▸ **About this task**
Pick each line containing the word "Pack" out of the data below.

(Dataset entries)
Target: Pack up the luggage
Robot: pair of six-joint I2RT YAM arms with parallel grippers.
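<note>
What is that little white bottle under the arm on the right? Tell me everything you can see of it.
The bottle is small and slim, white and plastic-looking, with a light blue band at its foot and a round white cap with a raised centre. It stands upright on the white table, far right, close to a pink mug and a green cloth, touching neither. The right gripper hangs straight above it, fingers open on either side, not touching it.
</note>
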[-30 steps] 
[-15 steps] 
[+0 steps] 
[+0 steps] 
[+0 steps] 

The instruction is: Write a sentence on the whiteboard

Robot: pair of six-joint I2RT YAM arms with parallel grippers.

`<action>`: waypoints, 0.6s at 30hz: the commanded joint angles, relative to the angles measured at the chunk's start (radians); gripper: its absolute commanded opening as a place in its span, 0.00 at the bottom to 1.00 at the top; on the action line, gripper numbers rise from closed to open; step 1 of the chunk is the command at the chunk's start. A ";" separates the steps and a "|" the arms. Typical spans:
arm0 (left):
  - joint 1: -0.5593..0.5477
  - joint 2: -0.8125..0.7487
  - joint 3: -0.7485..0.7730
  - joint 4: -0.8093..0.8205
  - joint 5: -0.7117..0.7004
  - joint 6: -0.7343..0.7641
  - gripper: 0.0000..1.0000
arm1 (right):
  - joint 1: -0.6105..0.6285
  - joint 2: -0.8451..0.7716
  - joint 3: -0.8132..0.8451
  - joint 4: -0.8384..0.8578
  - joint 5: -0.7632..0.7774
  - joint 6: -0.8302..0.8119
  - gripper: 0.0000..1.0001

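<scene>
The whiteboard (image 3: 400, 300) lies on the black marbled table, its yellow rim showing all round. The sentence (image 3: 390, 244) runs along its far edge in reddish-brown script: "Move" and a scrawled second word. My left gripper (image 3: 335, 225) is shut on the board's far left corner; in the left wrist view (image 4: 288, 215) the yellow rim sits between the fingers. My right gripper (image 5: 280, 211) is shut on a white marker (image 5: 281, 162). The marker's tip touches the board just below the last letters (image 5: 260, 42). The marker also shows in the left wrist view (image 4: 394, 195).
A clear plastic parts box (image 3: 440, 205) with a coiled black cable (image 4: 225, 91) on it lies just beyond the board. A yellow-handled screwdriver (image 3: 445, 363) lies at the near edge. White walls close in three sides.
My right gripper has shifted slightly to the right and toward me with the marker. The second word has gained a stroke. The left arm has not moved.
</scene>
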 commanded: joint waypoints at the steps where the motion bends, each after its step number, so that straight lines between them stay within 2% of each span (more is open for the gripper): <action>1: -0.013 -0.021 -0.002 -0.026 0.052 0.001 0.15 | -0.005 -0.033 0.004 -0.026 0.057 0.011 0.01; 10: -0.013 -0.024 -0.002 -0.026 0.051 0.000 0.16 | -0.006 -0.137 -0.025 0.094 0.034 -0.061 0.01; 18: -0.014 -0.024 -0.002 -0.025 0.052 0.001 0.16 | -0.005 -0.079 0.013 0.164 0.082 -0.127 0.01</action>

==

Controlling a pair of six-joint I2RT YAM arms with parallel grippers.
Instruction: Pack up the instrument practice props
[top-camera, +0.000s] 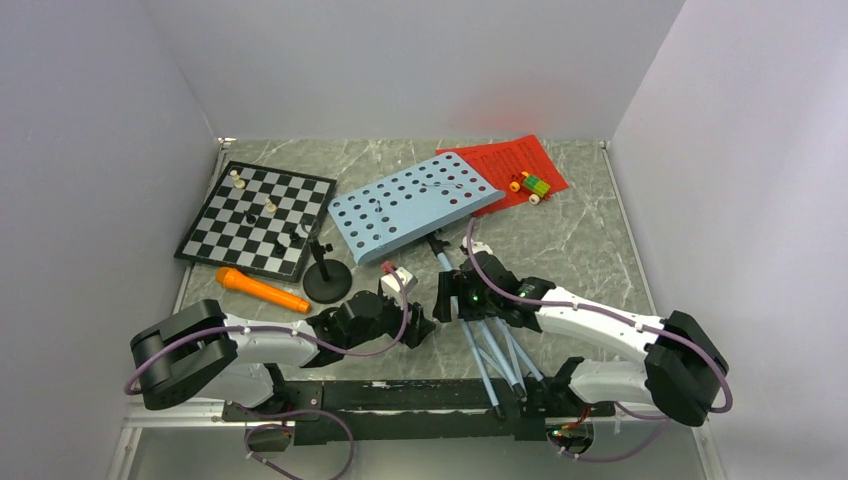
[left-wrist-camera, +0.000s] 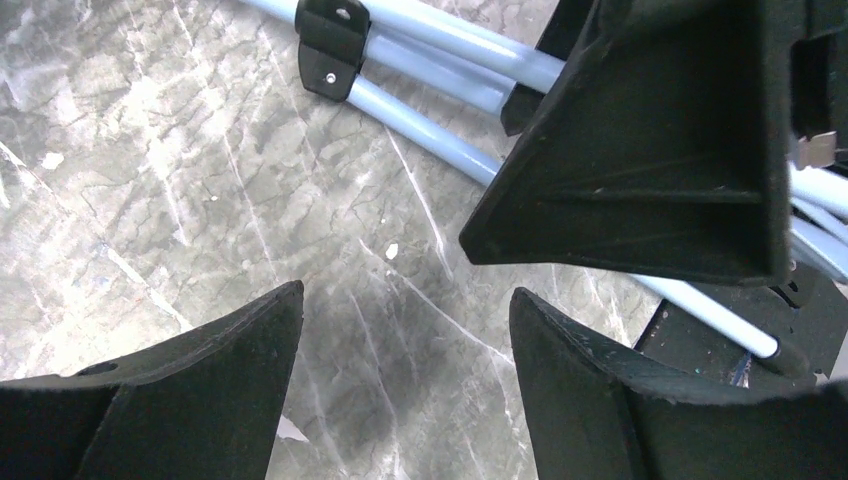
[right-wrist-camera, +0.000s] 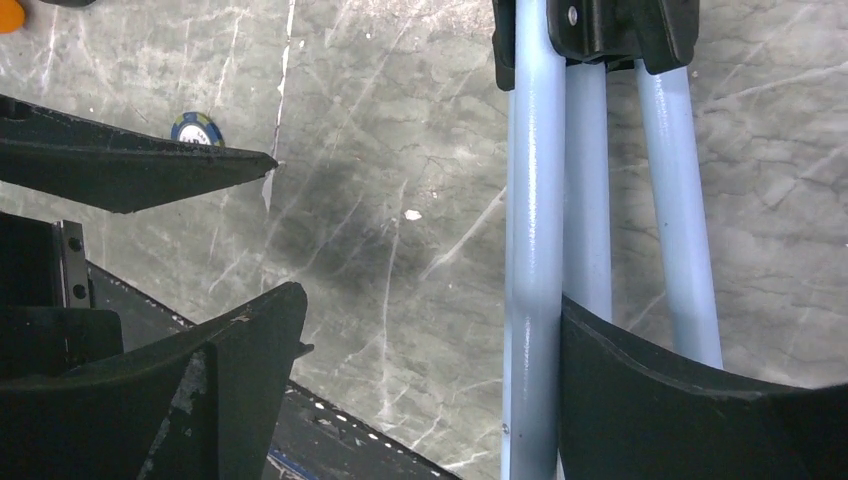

▸ **Output**
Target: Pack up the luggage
Instruction: Pack up the instrument practice props

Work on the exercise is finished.